At a recent meeting on “Natural Capital”, Jo Pike from the World Forum on Natural Capital drew our attention to a “sustainability jargon buster” that they developed last year. Jo has a background in communications and highlighted an important point: if we are to conserve and sustainably exploit the environment, we need a common language. Ecologists can’t always agree on terminology amongst themselves but when we try to talk to economists and businesses to try and convince them of the value of the natural resources, conversations and actions can be frustrated by jargon and our opposing academic backgrounds.
How do we ever expect the general public to engage when we are thoroughly confused ourselves?
As part of a first year undergraduate module, members of the public in Dublin were interviewed to find out what they know about biodiversity and ecosystem services. People were asked 3 questions:
- what do you understand by the term “biodiversity”?

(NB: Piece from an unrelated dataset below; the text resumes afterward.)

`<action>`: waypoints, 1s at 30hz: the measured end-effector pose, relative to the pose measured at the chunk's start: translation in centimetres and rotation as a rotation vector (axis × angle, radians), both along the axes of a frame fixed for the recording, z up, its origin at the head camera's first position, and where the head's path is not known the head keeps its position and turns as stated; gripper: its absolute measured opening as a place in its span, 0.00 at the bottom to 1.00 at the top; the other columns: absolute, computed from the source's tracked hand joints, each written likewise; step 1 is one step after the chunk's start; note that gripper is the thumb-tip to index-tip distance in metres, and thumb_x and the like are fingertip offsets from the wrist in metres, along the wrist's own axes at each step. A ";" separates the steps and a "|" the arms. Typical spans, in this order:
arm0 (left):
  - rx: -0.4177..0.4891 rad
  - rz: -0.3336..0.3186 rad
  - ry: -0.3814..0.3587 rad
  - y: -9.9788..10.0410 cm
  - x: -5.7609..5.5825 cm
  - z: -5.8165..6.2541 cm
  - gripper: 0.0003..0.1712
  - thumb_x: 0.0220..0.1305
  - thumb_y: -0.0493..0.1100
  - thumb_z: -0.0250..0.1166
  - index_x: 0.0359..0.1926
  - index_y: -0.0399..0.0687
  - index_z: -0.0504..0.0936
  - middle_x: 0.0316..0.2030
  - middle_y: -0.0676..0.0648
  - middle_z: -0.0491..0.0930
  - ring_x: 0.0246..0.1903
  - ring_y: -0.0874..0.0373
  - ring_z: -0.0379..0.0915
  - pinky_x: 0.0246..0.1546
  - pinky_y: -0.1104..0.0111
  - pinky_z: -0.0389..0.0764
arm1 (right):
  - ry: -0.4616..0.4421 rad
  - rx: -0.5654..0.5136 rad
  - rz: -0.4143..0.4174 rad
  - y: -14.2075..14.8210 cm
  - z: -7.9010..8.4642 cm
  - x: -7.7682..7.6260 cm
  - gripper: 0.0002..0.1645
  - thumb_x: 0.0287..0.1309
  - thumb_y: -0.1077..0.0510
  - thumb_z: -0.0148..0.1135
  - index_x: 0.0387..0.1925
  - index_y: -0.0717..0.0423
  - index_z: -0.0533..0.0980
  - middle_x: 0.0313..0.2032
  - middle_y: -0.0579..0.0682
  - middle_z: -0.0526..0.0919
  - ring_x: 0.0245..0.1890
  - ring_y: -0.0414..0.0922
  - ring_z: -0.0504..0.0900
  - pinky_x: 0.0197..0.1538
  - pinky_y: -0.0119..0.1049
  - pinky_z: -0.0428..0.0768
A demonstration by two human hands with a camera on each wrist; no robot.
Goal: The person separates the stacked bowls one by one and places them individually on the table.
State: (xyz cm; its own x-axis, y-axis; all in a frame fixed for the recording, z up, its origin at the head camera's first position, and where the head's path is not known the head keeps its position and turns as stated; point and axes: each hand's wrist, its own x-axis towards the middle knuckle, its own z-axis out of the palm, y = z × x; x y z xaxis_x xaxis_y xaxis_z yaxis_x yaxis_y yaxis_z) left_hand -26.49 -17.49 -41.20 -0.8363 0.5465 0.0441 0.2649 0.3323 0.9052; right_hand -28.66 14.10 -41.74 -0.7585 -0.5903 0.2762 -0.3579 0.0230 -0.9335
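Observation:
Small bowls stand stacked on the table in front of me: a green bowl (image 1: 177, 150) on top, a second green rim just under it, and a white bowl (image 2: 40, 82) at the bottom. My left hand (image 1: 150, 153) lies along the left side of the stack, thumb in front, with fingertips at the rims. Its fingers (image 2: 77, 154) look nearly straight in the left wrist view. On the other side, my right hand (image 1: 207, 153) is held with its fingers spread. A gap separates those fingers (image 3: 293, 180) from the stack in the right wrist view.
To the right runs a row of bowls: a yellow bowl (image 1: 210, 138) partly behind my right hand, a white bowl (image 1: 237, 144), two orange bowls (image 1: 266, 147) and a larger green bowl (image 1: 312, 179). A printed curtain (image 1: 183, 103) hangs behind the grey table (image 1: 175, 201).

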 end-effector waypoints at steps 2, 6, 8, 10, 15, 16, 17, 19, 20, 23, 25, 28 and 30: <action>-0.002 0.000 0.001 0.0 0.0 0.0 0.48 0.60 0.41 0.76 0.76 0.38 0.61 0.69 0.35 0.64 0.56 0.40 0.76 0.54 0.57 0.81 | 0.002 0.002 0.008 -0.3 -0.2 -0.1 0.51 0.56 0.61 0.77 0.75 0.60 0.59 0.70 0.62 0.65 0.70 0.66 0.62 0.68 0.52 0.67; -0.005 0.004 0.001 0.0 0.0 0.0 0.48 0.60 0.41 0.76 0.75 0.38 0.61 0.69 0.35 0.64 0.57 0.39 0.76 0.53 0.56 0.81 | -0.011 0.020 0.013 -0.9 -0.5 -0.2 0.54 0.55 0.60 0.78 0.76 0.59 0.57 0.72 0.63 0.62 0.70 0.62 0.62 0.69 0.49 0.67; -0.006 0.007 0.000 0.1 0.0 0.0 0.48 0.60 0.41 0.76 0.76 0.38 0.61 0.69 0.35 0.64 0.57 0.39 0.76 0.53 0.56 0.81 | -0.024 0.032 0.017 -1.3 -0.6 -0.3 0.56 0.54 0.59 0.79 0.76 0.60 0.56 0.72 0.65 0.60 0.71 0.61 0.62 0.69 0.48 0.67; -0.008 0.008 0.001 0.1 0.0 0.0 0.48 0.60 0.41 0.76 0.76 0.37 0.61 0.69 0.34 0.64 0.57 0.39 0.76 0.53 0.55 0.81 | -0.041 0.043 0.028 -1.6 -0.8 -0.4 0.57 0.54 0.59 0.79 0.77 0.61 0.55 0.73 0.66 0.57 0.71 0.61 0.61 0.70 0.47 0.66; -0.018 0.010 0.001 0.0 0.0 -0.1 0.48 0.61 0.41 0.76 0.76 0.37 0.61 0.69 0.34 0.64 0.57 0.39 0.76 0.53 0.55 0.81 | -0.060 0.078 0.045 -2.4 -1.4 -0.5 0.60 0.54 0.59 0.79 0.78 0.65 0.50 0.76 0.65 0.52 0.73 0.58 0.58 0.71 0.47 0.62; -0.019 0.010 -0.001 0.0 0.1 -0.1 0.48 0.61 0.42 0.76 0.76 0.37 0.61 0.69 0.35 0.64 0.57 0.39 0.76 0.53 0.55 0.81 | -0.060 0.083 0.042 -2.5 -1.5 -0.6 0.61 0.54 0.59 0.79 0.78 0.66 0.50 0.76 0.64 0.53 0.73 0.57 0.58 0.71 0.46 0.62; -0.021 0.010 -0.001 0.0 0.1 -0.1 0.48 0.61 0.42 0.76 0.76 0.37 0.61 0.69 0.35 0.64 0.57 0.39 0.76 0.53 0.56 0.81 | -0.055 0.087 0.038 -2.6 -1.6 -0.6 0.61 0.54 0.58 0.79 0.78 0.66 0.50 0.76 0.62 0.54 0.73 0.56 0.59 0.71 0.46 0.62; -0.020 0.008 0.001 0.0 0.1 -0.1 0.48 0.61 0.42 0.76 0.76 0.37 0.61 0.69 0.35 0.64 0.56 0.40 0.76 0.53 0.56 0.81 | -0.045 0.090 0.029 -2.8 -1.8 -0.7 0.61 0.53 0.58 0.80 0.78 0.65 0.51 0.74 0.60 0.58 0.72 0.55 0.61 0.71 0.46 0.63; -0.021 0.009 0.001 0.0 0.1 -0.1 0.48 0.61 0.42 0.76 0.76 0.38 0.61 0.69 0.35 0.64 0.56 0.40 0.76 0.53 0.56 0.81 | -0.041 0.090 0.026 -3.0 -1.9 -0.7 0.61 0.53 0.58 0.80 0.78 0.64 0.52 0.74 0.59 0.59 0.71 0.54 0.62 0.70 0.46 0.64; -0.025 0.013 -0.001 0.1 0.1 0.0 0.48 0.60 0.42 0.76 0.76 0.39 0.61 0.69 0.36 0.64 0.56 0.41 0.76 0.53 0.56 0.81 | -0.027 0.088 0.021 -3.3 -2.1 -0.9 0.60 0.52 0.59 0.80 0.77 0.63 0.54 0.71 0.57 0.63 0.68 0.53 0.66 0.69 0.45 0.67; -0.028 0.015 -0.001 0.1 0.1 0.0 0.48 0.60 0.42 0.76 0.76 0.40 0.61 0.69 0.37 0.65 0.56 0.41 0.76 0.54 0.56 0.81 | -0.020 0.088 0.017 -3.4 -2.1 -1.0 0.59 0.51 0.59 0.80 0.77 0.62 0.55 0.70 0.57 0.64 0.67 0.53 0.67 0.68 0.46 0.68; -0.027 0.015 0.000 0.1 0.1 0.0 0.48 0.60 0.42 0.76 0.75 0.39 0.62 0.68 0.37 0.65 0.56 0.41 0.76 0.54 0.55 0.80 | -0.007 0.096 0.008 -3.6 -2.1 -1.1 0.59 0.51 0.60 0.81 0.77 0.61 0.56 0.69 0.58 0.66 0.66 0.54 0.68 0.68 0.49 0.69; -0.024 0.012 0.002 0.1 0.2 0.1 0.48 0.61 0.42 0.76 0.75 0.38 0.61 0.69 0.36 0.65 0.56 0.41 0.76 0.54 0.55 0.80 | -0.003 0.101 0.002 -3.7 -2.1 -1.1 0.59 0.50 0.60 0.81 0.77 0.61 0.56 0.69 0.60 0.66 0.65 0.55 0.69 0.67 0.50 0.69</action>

- do you know what “ecosystem services” are?
- do you think it’s important to maintain green space in urban areas?
Only 12% of respondents could give a complete correct definition of biodiversity and 28% had no idea what biodiversity was or had never heard the term before.
Even fewer people knew what ecosystem services were, with 23% of respondents giving a correct definition or defining them as “something nature does for us e.g. food/air/water”. Nearly half (48%) had no idea what ecosystem services were.
Despite this lack of understanding of the jargon, 74% of respondents answered that urban green space was essentially important and only 4% said that it isn’t at all important and that we should leave green space for the countryside.
So let this be a lesson to us – be clear, be concise and be consistent.